“THEY say it’s one in seven but in my own family, there have been two people who died by suicide. It’s heartbreaking to think that a person can see no other way out.”
Crystal Ward (23) is one of the people who took part in ‘Our Story’, a hard-hitting and evocative short film that addresses the prejudice faced by young people from the Traveller Community, its effects on their mental health and how they are trying to overcome it.
The film was launched last week by Limerick Youth Service.
Crystal told the Limerick Post that suicide is statistically more likely to affect Traveller families.
“My grandmother had 18 children. Between them, they had 60 children. With those numbers there’s much more chance of a family long someone,” she said. “But no-one should have to bury their child.”
The attitudes of people in other walks of life is a stress that can add to mental health problems among Travellers, she says.
“The anxiety of walking into a room, knowing that some people will automatically think something about you when they don’t even know you is very stressful.
“For parents to know that their kids are going to be sneered at – that’s dreadful.”
Crystal says she believes that talking abut mental health and how to cope when things are not going well is vital and that initiatives such as the CHIME mental health recovery programme can be a huge support.
She said that with the male role in the Travelling community still being the traditional role of bread winner and family supporter, stress can be particularly hard or men.

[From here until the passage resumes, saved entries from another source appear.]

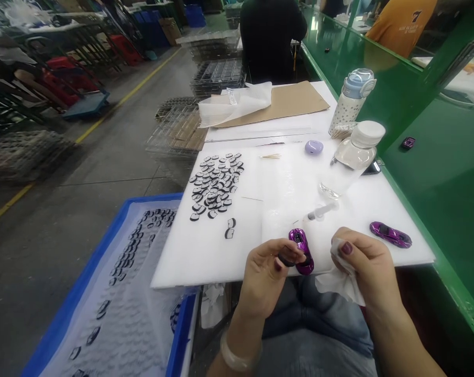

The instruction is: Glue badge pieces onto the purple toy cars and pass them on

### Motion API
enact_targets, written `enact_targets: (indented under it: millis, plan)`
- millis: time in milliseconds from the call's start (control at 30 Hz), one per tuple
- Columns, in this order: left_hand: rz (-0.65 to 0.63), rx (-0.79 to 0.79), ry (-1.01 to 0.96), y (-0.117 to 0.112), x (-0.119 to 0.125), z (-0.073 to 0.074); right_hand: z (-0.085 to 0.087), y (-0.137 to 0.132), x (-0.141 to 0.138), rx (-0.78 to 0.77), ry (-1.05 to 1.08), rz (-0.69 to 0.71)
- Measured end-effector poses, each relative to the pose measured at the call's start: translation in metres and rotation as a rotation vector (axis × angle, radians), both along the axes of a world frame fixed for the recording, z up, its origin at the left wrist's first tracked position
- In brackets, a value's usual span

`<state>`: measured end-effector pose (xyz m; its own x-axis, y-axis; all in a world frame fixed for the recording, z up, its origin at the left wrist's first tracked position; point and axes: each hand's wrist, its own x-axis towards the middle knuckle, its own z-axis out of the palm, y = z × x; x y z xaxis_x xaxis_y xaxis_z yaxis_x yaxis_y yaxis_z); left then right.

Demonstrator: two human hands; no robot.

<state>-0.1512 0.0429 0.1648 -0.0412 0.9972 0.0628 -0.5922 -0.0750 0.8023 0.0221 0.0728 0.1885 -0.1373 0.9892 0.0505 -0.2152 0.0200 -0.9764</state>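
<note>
My left hand (266, 269) pinches a small dark part (287, 257), seemingly a toy car window piece, between thumb and fingers. Just beyond those fingertips a purple toy car (301, 246) lies on the white work mat, partly covered by them. My right hand (364, 259) is closed on a crumpled white tissue (341, 283) that hangs over the mat's front edge. A second purple toy car (390, 234) rests at the right. Many similar dark parts (217, 183) are spread on the left of the white mat (252, 251), with a pair (230, 229) nearer to me.
A blue tray (114, 235) with rows of dark parts stands low at the left. At the right are a clear bottle (349, 162), a patterned flask (350, 99) and a purple case (313, 147). Cardboard (295, 104) lies at the back; a green conveyor (437, 178) runs alongside.
</note>
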Motion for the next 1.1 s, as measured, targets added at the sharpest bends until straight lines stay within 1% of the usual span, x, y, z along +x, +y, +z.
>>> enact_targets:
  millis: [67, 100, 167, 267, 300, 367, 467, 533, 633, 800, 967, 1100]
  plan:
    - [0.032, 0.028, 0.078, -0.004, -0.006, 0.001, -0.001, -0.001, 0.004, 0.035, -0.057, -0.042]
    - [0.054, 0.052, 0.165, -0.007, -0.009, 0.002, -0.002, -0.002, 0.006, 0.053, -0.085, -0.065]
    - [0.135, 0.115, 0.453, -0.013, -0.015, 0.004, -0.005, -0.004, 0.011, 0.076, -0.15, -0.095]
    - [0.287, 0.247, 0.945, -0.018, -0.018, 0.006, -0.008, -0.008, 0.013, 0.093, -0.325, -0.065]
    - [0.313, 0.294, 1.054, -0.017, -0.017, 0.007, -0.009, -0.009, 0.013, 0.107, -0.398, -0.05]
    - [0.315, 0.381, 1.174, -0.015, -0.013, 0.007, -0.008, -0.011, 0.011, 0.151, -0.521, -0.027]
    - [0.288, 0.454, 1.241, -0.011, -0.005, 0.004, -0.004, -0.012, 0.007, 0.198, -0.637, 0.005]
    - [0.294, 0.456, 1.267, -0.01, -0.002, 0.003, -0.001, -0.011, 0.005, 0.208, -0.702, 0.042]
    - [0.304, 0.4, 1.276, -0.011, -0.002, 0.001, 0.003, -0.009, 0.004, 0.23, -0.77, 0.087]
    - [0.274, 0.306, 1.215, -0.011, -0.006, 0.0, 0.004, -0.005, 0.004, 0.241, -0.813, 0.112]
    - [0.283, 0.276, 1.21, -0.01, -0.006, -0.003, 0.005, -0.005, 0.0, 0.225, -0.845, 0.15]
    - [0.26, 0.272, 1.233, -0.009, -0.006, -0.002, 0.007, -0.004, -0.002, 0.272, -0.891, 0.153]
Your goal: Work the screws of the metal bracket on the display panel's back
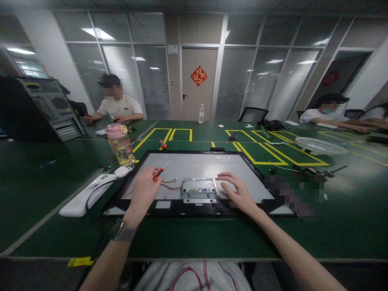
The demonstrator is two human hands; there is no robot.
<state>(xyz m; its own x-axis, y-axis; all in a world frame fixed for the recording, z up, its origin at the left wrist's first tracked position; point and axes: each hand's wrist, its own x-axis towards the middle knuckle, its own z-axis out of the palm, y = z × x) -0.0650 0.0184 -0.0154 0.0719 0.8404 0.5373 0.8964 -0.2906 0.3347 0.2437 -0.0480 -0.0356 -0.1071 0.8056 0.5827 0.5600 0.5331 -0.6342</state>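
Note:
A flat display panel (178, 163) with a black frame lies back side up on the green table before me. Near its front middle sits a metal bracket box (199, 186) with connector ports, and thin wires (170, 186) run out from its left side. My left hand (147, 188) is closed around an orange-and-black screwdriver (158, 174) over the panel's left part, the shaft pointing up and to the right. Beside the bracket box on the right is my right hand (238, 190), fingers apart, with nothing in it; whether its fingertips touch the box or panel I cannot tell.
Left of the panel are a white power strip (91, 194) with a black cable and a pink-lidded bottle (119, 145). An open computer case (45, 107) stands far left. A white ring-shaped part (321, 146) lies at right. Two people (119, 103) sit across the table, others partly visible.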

“They’re seen as big, strong men who look after their families so it’s very hard for them to admit to being down or having trouble. Women can talk to each other but men are more inclined to go out with the horses or go for a swim with other men and push it aside. Mental health issues have to be talked about if people are going to get help.”
Crystal says she hopes that the film, which is part of a Traveller Youth Mental Health Resource Pack, “will provide hope and encouragement for those who are struggling with their mental health.”
As part of the project, almost 100 young members of the Travelling Community took part in consultations across Limerick, Clare and North Tipperary, sharing their experiences of their mental health, from speaking about it among their peer group and family to assessing support and barriers they face.
The short film will form has also been released via www.limerickyouthservice.comand across LYS’ respective social media channels. Five smaller versions of the short film focusing the CHIME themes, has also been released.